Why ‘thinking like a woman’ will make you a better investor
We can thank Johnny Appleseed, the 18th century New England farmer, for apple pies. He dispersed apple seeds far and wide, thus bringing the delicious fruit to millions. Ideas are like seeds: If you spread them around, they eventually take root and self-propagate.

One such idea is that women are not as good as men at investing money. Yet studies show that women consistently outperform men in managing and investing money – both as regular individuals and as financial professionals, and during good markets and bad.

In a classic study conducted at Haas School of Business at the University of California in Berkeley, researchers analyzed the stock investing behaviour of 35,000 households over a six-year period. Female investors outperformed their male counterparts by 94 basis points (almost 1%), which doesn’t seem like a lot but compounds over time to a much larger sum. The researchers concluded that male investors’ underperformance was primarily due to too-frequent trading — 45 per cent more often than women, with single men being especially quick on the draw with an excess trading frequency of 67 per cent. High trading frequency cuts into returns due to commissions, taxes, as well as the pitfalls of market timing; e.g. buying high, selling low.

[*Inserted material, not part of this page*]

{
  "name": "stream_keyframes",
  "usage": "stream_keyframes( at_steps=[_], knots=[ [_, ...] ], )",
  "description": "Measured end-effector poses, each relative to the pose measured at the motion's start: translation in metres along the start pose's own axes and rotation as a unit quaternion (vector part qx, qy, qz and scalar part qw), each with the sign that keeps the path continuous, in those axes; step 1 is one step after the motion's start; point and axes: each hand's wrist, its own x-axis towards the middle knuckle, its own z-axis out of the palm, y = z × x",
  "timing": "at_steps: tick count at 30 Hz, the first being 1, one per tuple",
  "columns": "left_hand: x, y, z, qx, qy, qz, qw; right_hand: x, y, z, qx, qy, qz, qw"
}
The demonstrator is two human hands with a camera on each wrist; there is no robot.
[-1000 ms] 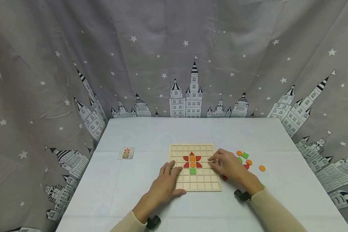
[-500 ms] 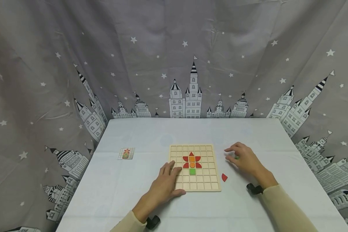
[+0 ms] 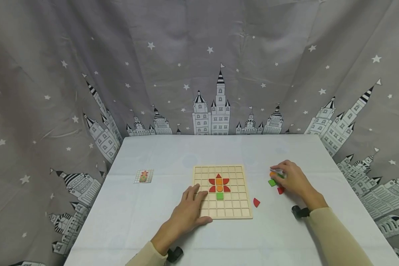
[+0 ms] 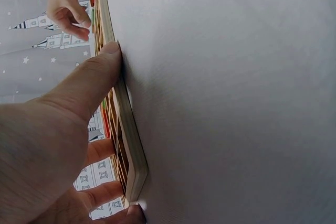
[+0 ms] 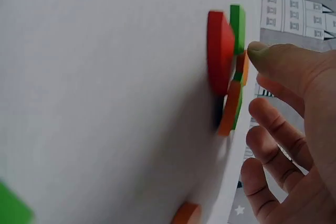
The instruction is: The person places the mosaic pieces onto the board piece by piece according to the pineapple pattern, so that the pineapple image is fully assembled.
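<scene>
My left grip (image 3: 187, 212) lay spread over the near left corner of the board (image 3: 239, 207), a sound way to steady its grid on the tabletop (image 3: 173, 155). To the board's right, my right grip (image 3: 292, 179) hung with thumb and index finger parted beside an orange disc (image 3: 272, 173); whether they touched it, I couldn't tell. With a green piece (image 3: 272, 182) and a red piece (image 3: 280, 190) close by, I judged a light, edge-only pinch best, lifted straight up.

L hand (image 3: 187, 212) on grid board (image 3: 234, 212) w/ coloured pcs (image 3: 219, 187); R hand (image 3: 294, 181) at loose pcs (image 3: 272, 183) on table (image 3: 173, 151); pic card (image 3: 143, 176) L.
</scene>
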Motion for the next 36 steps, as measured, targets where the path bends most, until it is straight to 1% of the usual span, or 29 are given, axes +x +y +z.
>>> stream_keyframes(
  at_steps=[6,14,19,29,36],
  knots=[
    [0.0,0.001,-0.001,-0.001,-0.002,-0.001,1.0,0.0,0.005,-0.001,-0.002,-0.014,0.003,0.9999],
    [0.0,0.001,-0.002,-0.003,-0.007,-0.003,1.0,0.001,-0.002,-0.003,0.009,-0.044,0.033,0.9984],
    [0.0,0.002,-0.003,-0.005,-0.01,-0.005,0.9999,0.002,-0.003,-0.004,0.002,-0.054,0.038,0.9978],
    [0.0,0.001,-0.002,-0.009,-0.008,-0.005,0.9999,0.003,-0.004,-0.004,-0.005,-0.055,0.032,0.998],
    [-0.001,-0.001,-0.001,-0.01,-0.003,0.0,0.9999,0.002,-0.012,-0.003,-0.009,-0.042,0.03,0.9986]
  ],
)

More recent studies have confirmed the trend. According to research by Fidelity Investments, based on reviewing eight million investment accounts, women save 40 per cent more than men and their investments perform better on an annual basis. Yet in a companion survey that asked participants which gender is better at investing money, only a meagre 9 per cent said “women.” Stereotypes are sticky.

Among financial professionals whose job it is to outperform the markets using complicated investment strategies, female managers of hedge funds, REITs (real estate investment trust) and CDOs (collateralized debt obligations) also outranked their male counterparts.

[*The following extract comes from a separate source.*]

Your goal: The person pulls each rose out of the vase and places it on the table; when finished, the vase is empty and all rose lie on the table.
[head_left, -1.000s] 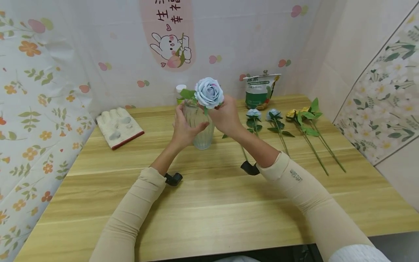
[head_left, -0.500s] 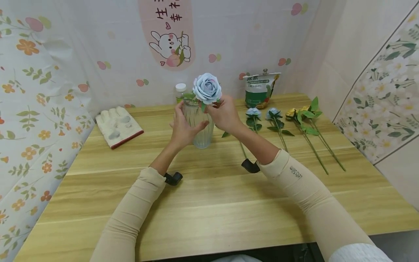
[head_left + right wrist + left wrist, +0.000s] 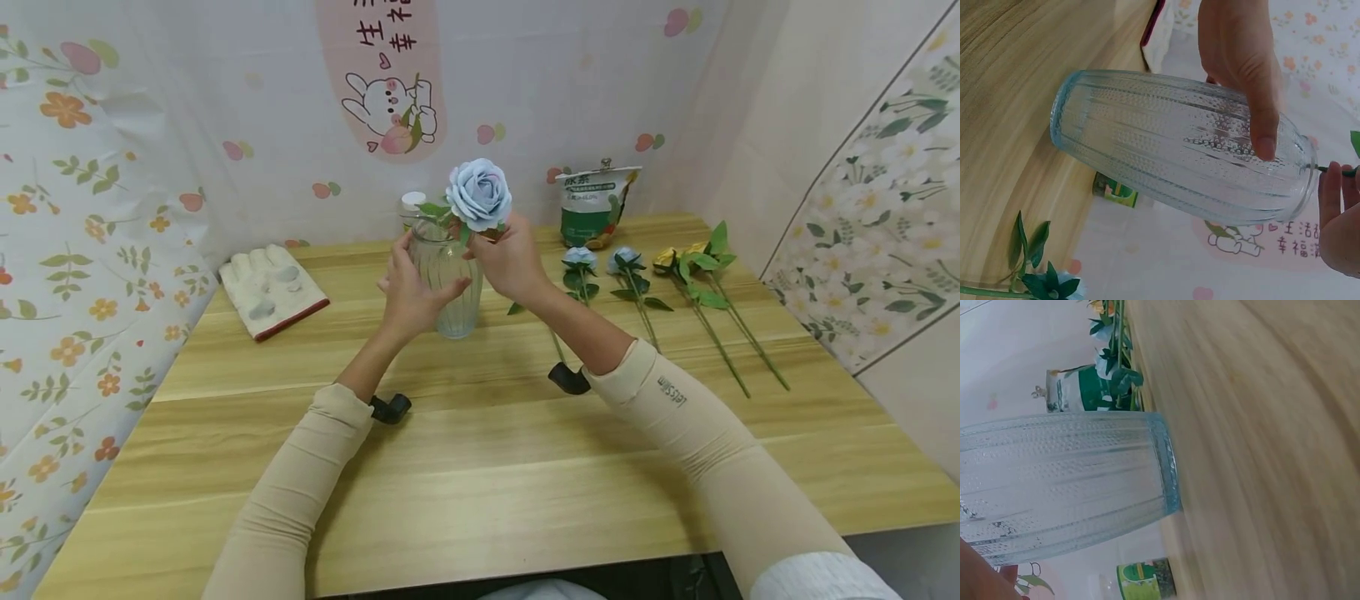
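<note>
In the head view my left hand (image 3: 411,292) grips the clear ribbed glass vase (image 3: 453,287) from its left side. The thumb lies across the vase front, as the right wrist view also shows. With its fingertips, my right hand (image 3: 512,260) pinches the stem of a pale blue artificial rose (image 3: 480,194) just above the vase mouth. In the right wrist view the green stem (image 3: 1333,170) enters the mouth; how deep it reaches is hard to tell. Green leaves stand out beside the bloom over the rim. Part of the rim hides behind the right fingers.
Right of the vase lie two more blue roses (image 3: 632,275) and yellow roses (image 3: 701,271). A green-and-white pouch (image 3: 596,208) stands at the back, and a white-capped bottle (image 3: 412,202) behind the vase. A white work glove (image 3: 273,292) lies at left.
The rose has risen slightly in my right hand, bloom going up. My left hand and the vase have shifted a little to the left.
</note>
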A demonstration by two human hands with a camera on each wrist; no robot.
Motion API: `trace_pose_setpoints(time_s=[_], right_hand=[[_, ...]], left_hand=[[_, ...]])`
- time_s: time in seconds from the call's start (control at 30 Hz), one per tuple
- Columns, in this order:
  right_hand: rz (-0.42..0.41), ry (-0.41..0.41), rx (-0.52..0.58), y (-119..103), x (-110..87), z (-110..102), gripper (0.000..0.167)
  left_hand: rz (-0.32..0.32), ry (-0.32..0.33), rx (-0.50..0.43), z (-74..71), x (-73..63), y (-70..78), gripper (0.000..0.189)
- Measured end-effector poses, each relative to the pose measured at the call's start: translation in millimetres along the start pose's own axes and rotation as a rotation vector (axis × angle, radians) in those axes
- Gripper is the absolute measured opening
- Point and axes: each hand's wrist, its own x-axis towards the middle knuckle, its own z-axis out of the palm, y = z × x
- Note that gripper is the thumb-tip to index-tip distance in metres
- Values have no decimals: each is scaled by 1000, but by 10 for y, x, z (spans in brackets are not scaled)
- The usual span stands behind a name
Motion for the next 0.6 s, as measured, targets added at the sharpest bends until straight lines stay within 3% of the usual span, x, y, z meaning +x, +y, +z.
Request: trace_pose_setpoints(time_s=[0.2, 0.43, 0.6], right_hand=[[3, -7, -12, 106, 69, 51, 27], [1, 10, -9, 120, 87, 89, 27], [-64, 38, -2, 90, 97, 90, 23]], left_hand=[[-19, -12, 59, -48, 6, -15, 110], [8, -10, 69, -105, -4, -27, 109], [7, -3, 67, -145, -7, -32, 106]])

Financial outperformance also extends to uneducated women in developing countries who are more likely than men to repay microcredit loans and to invest in their children’s nutrition and education to increase the family’s wealth over time, compared to men who spent the money on snacks and luxuries. And, according to studies by Goldman Sachs, Columbia University and others, companies with large female staffs are more profitable on every measure.

What is it about women’s financial abilities that is often overlooked? And how can we learn to “invest like a woman” to improve our own investment returns?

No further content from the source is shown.